> **WORK TO COMPLETE**: In the records below, how many lines hold the string "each"? Give only the number.
[PROVIDED INFORMATION]
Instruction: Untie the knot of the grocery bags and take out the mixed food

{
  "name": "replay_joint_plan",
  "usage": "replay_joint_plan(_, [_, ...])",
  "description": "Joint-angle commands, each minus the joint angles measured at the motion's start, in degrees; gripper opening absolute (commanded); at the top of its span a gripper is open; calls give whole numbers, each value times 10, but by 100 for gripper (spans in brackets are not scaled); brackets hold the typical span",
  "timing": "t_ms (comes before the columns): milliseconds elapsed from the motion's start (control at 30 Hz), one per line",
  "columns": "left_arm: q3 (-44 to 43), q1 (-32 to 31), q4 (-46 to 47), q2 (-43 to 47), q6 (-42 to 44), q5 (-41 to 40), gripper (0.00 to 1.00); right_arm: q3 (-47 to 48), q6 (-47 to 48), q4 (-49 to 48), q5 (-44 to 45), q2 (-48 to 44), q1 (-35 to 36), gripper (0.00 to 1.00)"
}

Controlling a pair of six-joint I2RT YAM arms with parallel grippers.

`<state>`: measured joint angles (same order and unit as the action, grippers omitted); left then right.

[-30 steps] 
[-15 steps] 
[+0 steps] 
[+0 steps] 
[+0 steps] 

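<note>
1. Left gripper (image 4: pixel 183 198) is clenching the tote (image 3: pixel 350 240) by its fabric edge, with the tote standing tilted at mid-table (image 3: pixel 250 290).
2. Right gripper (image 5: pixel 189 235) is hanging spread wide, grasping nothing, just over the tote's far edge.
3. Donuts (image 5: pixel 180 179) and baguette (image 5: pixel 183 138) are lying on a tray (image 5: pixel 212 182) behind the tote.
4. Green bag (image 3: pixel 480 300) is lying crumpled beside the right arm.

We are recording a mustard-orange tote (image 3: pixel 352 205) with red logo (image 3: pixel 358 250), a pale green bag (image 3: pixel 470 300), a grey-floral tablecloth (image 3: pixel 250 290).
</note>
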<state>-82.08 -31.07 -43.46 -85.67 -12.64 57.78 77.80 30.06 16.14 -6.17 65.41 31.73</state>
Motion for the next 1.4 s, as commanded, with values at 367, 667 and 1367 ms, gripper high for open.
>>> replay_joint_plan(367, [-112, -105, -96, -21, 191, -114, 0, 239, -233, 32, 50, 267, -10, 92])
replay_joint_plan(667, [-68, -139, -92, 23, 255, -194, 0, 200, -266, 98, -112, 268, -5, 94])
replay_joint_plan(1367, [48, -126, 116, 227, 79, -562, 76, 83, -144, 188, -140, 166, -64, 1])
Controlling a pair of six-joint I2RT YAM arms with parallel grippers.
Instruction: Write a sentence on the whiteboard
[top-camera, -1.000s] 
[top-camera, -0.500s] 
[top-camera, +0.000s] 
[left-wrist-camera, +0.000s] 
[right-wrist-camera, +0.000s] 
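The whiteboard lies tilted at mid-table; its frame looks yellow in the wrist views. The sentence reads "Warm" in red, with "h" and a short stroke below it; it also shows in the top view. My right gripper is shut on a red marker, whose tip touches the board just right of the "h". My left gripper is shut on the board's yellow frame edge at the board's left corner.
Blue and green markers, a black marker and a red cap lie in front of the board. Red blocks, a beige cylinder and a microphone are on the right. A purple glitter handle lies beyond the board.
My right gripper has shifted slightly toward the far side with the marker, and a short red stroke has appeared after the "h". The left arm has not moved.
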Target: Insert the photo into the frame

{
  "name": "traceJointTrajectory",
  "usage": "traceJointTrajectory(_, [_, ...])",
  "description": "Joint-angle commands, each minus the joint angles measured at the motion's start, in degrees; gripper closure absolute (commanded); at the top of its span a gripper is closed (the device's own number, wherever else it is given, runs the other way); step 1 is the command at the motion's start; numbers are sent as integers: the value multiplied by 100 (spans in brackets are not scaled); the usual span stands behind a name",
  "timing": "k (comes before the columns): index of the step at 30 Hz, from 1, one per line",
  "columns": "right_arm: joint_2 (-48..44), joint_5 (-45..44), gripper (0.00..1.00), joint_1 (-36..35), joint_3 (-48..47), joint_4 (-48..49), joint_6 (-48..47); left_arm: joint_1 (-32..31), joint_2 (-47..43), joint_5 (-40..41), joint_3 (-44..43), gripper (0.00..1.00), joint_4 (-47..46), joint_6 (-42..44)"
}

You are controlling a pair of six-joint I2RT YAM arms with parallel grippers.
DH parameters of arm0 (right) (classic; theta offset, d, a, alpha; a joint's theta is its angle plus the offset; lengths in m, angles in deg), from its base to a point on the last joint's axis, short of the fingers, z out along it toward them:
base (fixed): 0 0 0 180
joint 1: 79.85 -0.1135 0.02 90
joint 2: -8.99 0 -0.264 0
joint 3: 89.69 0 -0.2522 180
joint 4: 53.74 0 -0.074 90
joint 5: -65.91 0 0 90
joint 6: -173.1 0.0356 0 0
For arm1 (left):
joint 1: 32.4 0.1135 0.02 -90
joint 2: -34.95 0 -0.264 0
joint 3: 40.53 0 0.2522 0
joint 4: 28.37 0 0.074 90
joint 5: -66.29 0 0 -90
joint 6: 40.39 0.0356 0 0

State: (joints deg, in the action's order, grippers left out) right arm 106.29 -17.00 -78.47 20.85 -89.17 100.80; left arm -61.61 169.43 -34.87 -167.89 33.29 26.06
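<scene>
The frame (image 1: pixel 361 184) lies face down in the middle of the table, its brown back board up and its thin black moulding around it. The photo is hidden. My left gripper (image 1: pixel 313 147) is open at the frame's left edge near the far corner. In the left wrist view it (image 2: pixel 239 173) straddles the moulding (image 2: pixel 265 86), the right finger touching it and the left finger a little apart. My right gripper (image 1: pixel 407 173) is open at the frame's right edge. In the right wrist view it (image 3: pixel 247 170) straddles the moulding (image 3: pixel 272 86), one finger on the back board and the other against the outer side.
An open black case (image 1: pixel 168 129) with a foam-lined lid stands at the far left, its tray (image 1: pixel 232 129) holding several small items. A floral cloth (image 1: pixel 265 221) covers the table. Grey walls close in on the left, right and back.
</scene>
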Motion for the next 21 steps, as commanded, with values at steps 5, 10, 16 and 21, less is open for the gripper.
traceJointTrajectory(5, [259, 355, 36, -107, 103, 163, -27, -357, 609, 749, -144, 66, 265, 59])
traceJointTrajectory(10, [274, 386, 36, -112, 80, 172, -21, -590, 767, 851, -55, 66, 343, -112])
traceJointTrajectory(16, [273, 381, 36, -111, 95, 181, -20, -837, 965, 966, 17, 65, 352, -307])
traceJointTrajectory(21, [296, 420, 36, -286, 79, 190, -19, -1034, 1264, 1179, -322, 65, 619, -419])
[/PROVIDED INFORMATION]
> **TASK RESPONSE**: 2